Kiyoyasu mendongak pada sosok yang tidak asing di matanya. Yoriaki Nagasaki sedang dirasuki oleh gumpalan warna hitam. Kedua matanya terbelalak kaget saat melihat sosok dia benci. Orang yang sudah merenggut warga sekitarnya. Istrinya, Yuriko dan dua buah hatinya. Bayi yang diselamatkan Kiyoyasu sudah dalam keadaan tidak bernyawa. Muramasa dan Baitsuna saling menoleh. Takut mereka membuat Kiyoyasu marah besar.

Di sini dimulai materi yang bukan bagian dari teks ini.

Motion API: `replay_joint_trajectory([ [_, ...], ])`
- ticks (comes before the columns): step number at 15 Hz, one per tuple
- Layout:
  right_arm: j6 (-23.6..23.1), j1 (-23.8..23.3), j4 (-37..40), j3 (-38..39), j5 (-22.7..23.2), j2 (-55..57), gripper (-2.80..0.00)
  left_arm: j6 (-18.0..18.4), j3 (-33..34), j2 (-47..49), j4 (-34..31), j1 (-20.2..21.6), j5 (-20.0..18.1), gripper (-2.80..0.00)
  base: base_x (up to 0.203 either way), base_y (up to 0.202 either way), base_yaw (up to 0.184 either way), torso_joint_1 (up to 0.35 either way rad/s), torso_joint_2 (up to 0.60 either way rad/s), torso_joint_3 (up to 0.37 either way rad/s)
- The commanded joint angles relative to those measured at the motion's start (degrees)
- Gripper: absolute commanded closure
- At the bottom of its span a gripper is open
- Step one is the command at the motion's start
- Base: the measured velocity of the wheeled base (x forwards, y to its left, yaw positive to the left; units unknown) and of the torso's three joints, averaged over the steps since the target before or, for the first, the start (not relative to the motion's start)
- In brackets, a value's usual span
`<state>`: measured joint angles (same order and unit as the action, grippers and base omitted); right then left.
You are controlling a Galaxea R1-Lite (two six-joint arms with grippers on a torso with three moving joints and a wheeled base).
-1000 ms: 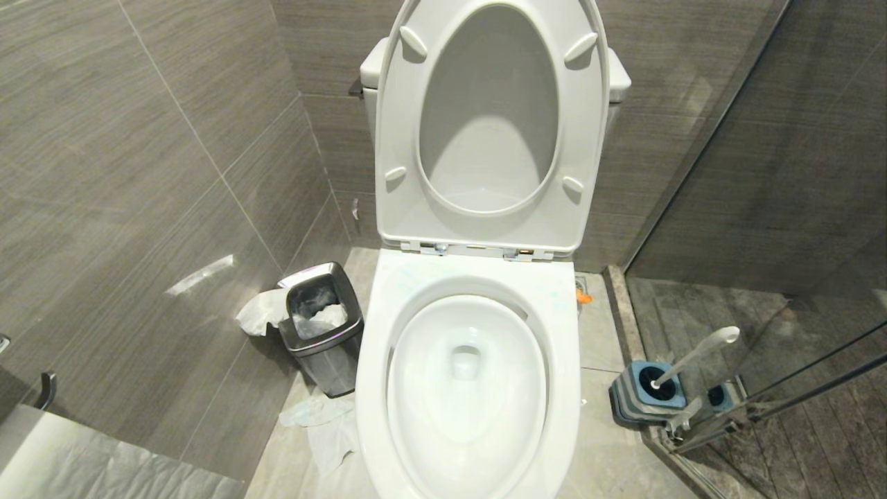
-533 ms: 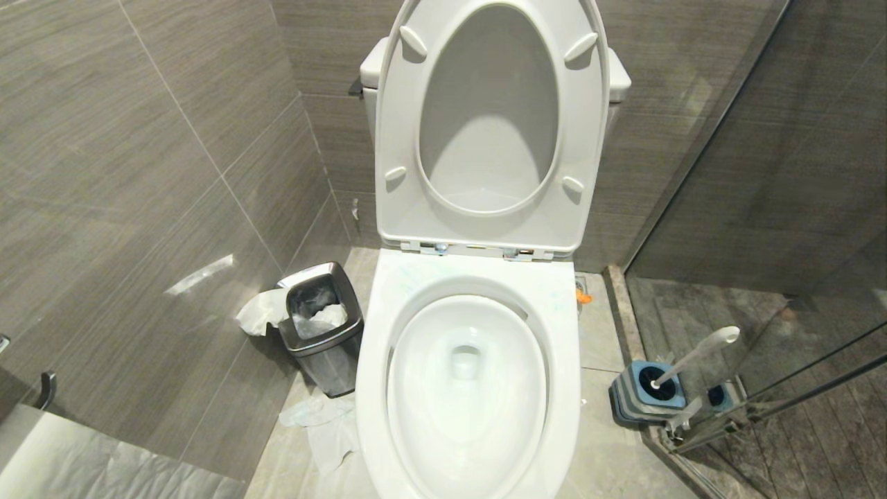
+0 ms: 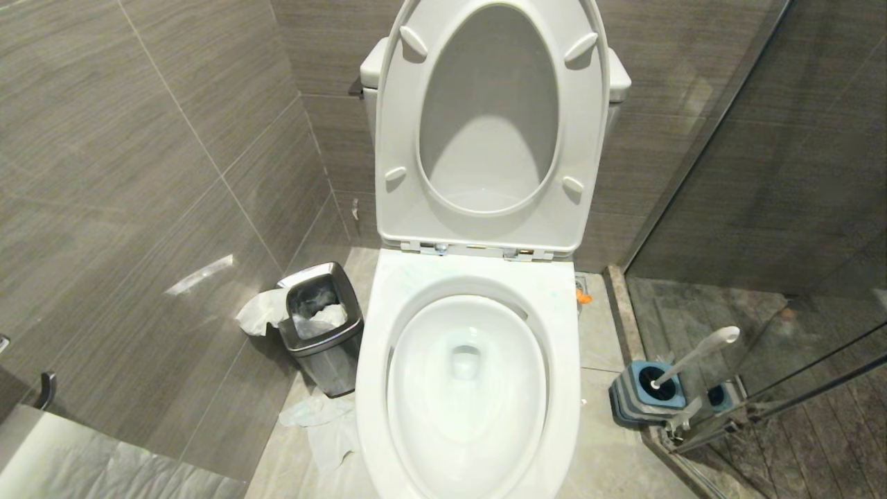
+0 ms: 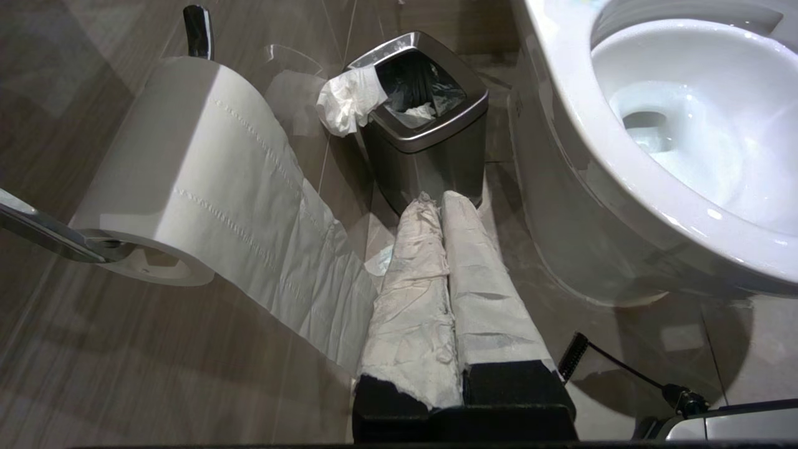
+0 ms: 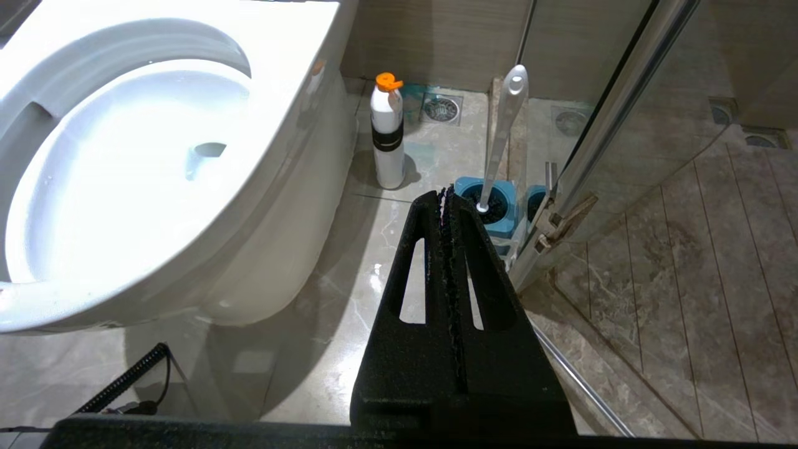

"Kiyoyasu! Ayo kita selesaikan urusan kita berdua antara klan Ogasawara! Kuharap kau tidak melarikan diri!" bentak Yoriaki menyeringai.

Air mendidih dalam pembuluh darah dari telapak tangannya. Sarafnya turut menegang. Sorot kedua bola matanya melotot pada sosok Kiyoyasu.

"Muramasa … pinjamkan aku kekuatanmu."

"Kau yakin? Untuk bisa menggunakannya kekuatanku, kau harus—"

"Persetan dengan penjelasanmu, pedang sialan! Aku tidak peduli kontrak dengan iblis atau apalah itu, selama aku bisa membunuh si brengsek ini!" bentak dan potong keluar dari mulut Kiyoyasu.

Senyuman lebar dan miring dari Muramasa. Tiba-tiba, pikirannya dia berubah. Memutuskan untuk membantu Kiyoyasu membalaskan dendam. Terlebih, aura kegelapan menyelimuti pikiran hingga tidak jernih.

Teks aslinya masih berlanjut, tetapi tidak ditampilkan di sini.